## [PROMPT]
Only the pictures are to be left out; write out the rest of the data exactly.

## [DATASET EXTRACT]
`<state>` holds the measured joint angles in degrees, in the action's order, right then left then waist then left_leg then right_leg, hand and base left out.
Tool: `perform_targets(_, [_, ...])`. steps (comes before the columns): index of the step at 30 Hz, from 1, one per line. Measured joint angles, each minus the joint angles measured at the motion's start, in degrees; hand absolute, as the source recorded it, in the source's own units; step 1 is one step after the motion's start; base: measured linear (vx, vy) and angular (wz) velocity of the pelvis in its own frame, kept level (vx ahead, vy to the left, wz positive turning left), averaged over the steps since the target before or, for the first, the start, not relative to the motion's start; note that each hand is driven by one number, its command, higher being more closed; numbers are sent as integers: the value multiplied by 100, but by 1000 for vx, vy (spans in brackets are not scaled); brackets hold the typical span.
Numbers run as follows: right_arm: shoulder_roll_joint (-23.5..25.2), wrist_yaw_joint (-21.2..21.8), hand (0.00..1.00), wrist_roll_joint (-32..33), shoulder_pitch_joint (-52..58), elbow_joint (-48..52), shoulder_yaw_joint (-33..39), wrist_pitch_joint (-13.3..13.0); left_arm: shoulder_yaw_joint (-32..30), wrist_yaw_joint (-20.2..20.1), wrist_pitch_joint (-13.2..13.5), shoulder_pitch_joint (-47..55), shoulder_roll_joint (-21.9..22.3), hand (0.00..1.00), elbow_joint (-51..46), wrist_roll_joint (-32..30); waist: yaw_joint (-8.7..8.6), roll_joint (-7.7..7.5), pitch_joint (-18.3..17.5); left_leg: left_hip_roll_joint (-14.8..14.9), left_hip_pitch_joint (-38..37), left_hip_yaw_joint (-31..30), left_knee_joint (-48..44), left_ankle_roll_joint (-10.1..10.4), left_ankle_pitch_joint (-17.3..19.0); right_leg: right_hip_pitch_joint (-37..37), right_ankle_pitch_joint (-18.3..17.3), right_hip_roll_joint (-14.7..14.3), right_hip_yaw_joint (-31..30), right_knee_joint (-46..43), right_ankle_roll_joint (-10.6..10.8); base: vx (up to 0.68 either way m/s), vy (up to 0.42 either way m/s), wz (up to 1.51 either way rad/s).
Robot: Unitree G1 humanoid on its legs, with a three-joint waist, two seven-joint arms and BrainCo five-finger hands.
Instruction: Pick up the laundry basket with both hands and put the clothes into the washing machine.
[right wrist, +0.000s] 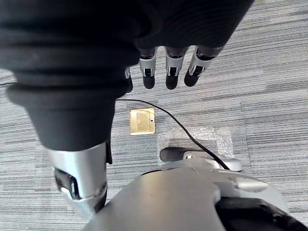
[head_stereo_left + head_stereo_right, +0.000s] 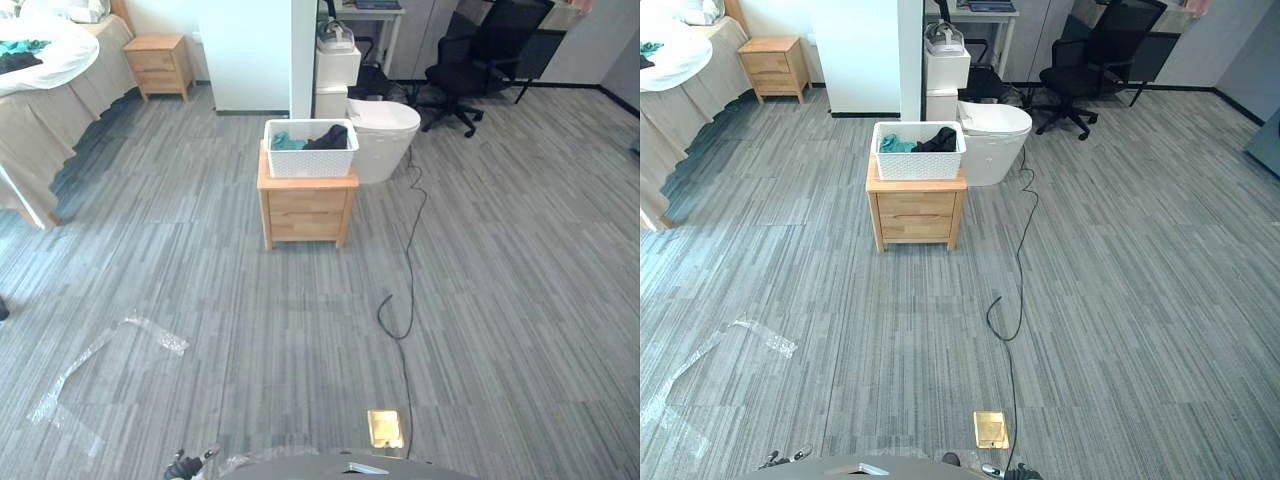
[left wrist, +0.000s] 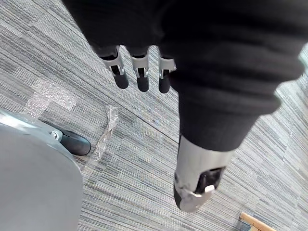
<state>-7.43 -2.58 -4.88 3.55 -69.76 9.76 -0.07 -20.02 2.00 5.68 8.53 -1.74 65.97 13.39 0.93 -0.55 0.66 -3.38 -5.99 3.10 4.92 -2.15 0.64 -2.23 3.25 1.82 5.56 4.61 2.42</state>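
A white laundry basket [image 2: 309, 150] stands on a small wooden nightstand [image 2: 305, 210] in the middle of the room, well ahead of me. Teal and black clothes [image 2: 312, 139] lie inside it. Just behind the nightstand, to its right, sits a white rounded machine [image 2: 383, 138] on the floor. My left hand [image 3: 140, 77] hangs low at my side over the grey floor, fingers straight and holding nothing. Over the floor on the other side hangs my right hand [image 1: 169, 72], its fingers also straight and empty. Both hands are far from the basket.
A bed [image 2: 45, 95] stands at the far left with a second nightstand [image 2: 160, 65] beside it. A white column [image 2: 258, 55] rises behind the basket, with a black office chair [image 2: 475, 55] at the back right. A brass floor plate [image 2: 385, 428] and strips of clear tape [image 2: 100, 365] lie on the floor nearby.
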Motion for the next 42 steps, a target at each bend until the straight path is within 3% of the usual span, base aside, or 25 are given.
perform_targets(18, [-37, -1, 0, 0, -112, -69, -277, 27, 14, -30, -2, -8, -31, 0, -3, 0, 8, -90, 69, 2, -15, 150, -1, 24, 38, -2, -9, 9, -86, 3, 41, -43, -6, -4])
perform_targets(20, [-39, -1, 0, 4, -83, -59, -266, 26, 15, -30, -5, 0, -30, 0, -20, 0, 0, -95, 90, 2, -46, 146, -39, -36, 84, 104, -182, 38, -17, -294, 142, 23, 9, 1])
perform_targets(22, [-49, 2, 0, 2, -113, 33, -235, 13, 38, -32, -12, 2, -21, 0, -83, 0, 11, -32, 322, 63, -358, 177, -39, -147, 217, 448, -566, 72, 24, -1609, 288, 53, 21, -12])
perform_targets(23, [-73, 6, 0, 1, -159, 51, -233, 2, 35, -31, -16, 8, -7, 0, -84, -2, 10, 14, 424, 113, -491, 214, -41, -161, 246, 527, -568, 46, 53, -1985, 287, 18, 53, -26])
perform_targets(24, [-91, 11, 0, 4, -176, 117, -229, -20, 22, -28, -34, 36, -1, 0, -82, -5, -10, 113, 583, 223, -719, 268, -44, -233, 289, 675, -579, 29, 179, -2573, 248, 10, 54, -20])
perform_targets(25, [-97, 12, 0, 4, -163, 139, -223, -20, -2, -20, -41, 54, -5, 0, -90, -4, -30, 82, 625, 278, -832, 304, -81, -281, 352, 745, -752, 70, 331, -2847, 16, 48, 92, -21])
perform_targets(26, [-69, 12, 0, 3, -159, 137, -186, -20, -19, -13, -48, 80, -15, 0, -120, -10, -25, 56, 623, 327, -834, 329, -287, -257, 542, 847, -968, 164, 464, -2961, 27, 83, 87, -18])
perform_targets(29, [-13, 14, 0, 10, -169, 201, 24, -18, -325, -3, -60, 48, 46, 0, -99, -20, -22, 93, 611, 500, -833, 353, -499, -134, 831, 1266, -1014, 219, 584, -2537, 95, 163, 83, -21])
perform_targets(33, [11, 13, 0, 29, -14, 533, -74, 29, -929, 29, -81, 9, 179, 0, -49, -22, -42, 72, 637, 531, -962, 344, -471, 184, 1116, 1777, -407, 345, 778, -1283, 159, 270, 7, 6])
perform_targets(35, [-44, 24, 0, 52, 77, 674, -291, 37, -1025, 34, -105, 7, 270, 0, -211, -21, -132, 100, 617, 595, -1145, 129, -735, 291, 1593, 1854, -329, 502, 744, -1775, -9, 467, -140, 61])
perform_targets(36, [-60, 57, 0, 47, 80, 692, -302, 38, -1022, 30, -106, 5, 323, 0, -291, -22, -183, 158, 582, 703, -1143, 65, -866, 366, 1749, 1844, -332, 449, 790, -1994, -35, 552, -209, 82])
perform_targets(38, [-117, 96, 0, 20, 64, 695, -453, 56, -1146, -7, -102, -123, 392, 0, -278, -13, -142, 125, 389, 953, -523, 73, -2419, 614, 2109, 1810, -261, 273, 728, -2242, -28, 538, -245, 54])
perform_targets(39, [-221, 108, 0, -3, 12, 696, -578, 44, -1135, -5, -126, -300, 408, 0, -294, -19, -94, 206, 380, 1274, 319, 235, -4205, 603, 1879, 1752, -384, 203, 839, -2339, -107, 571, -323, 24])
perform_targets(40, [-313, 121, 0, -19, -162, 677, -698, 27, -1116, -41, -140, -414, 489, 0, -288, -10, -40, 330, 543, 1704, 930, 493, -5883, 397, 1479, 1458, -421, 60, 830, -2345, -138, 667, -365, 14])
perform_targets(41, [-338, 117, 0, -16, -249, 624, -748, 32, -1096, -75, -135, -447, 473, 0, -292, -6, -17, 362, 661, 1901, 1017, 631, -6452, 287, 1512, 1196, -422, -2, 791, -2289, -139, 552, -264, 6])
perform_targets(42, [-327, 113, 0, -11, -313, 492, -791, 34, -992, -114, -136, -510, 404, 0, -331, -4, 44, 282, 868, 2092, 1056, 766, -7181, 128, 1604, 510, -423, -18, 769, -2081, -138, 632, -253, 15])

## [SOLUTION]
`<state>` holds the measured joint angles in degrees, in the action's order, right then left then waist then left_leg then right_leg, hand and base left out.
Tool: `perform_targets(_, [_, ...])`. steps (comes before the columns): index of the step at 30 Hz, from 1, one per line. Measured joint angles, each minus the joint angles measured at the motion's start, in degrees; hand absolute, as the source recorded it, in the source's own units; step 1 is one step after the motion's start; base: measured linear (vx, vy) and angular (wz) velocity of the pelvis in its own frame, kept level (vx ahead, vy to the left, wz positive turning left), averaged over the steps since the target before or, for the first, the start, not relative to the motion's start; note that each hand is driven by one number, its command, higher being more closed; numbers are sent as integers: the value multiplied by 100, but by 1000 for vx, vy (spans in brackets are not scaled); brackets hold the typical span.
Numbers run as follows: right_arm: shoulder_roll_joint (-23.5..25.2), wrist_yaw_joint (-21.2..21.8), hand (0.00..1.00), wrist_roll_joint (-32..33), shoulder_pitch_joint (-52..58), elbow_joint (-48..52), shoulder_yaw_joint (-33..39), wrist_pitch_joint (-13.3..13.0); left_arm: shoulder_yaw_joint (-32..30), wrist_yaw_joint (-20.2..20.1), wrist_pitch_joint (-13.2..13.5), shoulder_pitch_joint (-47..55), shoulder_roll_joint (-21.9..22.3), hand (0.00..1.00), elbow_joint (-51..46), wrist_roll_joint (-32..30); waist: yaw_joint (-8.7..8.6), roll_joint (-7.7..7.5), pitch_joint (-18.3..17.5); left_leg: left_hip_roll_joint (-14.8..14.9), left_hip_pitch_joint (-38..37), left_hip_yaw_joint (-31..30), left_knee_joint (-48..44), left_ankle_roll_joint (-10.1..10.4), left_ankle_pitch_joint (-17.3..19.0); right_leg: right_hip_pitch_joint (-37..37), right_ankle_pitch_joint (-18.3..17.3), right_hip_roll_joint (-14.7..14.3), right_hip_yaw_joint (-31..30), right_knee_joint (-46..43), right_ankle_roll_joint (-10.6..10.8); base: vx (up to 0.68 either way m/s), vy (up to 0.42 either way m/s), wz (up to 1.51 either way rad/s).
Robot: Unitree G1 humanoid on its legs, with a three-joint waist, two seven-joint arms and BrainCo five-finger hands.
Instruction: Pick up the laundry basket with both hands and put the clothes into the washing machine.
[right wrist, +0.000s] 
[head_stereo_left + head_stereo_right, +0.000s] 
[left wrist, +0.000s] 
<state>-7.43 -2.58 -4.88 3.55 -69.76 9.76 -0.07 -20.02 2.00 5.68 8.53 -1.74 65.97 13.39 0.93 -0.55 0.66 -3.38 -5.99 3.10 4.92 -2.15 0.64 -2.23 3.25 1.82 5.56 4.61 2.42</state>
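A white laundry basket [image 2: 309, 150] stands on a small wooden nightstand [image 2: 305, 210] in the middle of the room, well ahead of me. Teal and black clothes [image 2: 312, 139] lie inside it. Just behind the nightstand, to its right, sits a white rounded machine [image 2: 383, 138] on the floor. My left hand [image 3: 140, 77] hangs low at my side over the grey floor, fingers straight and holding nothing. Over the floor on the other side hangs my right hand [image 1: 169, 72], its fingers also straight and empty. Both hands are far from the basket.
A bed [image 2: 45, 95] stands at the far left with a second nightstand [image 2: 160, 65] beside it. A white column [image 2: 258, 55] rises behind the basket, with a black office chair [image 2: 475, 55] at the back right. A brass floor plate [image 2: 385, 428] and strips of clear tape [image 2: 100, 365] lie on the floor nearby.
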Motion for the next 42 steps, a target at each bend until the straight path is within 3% of the usual span, base aside, or 25 are given.
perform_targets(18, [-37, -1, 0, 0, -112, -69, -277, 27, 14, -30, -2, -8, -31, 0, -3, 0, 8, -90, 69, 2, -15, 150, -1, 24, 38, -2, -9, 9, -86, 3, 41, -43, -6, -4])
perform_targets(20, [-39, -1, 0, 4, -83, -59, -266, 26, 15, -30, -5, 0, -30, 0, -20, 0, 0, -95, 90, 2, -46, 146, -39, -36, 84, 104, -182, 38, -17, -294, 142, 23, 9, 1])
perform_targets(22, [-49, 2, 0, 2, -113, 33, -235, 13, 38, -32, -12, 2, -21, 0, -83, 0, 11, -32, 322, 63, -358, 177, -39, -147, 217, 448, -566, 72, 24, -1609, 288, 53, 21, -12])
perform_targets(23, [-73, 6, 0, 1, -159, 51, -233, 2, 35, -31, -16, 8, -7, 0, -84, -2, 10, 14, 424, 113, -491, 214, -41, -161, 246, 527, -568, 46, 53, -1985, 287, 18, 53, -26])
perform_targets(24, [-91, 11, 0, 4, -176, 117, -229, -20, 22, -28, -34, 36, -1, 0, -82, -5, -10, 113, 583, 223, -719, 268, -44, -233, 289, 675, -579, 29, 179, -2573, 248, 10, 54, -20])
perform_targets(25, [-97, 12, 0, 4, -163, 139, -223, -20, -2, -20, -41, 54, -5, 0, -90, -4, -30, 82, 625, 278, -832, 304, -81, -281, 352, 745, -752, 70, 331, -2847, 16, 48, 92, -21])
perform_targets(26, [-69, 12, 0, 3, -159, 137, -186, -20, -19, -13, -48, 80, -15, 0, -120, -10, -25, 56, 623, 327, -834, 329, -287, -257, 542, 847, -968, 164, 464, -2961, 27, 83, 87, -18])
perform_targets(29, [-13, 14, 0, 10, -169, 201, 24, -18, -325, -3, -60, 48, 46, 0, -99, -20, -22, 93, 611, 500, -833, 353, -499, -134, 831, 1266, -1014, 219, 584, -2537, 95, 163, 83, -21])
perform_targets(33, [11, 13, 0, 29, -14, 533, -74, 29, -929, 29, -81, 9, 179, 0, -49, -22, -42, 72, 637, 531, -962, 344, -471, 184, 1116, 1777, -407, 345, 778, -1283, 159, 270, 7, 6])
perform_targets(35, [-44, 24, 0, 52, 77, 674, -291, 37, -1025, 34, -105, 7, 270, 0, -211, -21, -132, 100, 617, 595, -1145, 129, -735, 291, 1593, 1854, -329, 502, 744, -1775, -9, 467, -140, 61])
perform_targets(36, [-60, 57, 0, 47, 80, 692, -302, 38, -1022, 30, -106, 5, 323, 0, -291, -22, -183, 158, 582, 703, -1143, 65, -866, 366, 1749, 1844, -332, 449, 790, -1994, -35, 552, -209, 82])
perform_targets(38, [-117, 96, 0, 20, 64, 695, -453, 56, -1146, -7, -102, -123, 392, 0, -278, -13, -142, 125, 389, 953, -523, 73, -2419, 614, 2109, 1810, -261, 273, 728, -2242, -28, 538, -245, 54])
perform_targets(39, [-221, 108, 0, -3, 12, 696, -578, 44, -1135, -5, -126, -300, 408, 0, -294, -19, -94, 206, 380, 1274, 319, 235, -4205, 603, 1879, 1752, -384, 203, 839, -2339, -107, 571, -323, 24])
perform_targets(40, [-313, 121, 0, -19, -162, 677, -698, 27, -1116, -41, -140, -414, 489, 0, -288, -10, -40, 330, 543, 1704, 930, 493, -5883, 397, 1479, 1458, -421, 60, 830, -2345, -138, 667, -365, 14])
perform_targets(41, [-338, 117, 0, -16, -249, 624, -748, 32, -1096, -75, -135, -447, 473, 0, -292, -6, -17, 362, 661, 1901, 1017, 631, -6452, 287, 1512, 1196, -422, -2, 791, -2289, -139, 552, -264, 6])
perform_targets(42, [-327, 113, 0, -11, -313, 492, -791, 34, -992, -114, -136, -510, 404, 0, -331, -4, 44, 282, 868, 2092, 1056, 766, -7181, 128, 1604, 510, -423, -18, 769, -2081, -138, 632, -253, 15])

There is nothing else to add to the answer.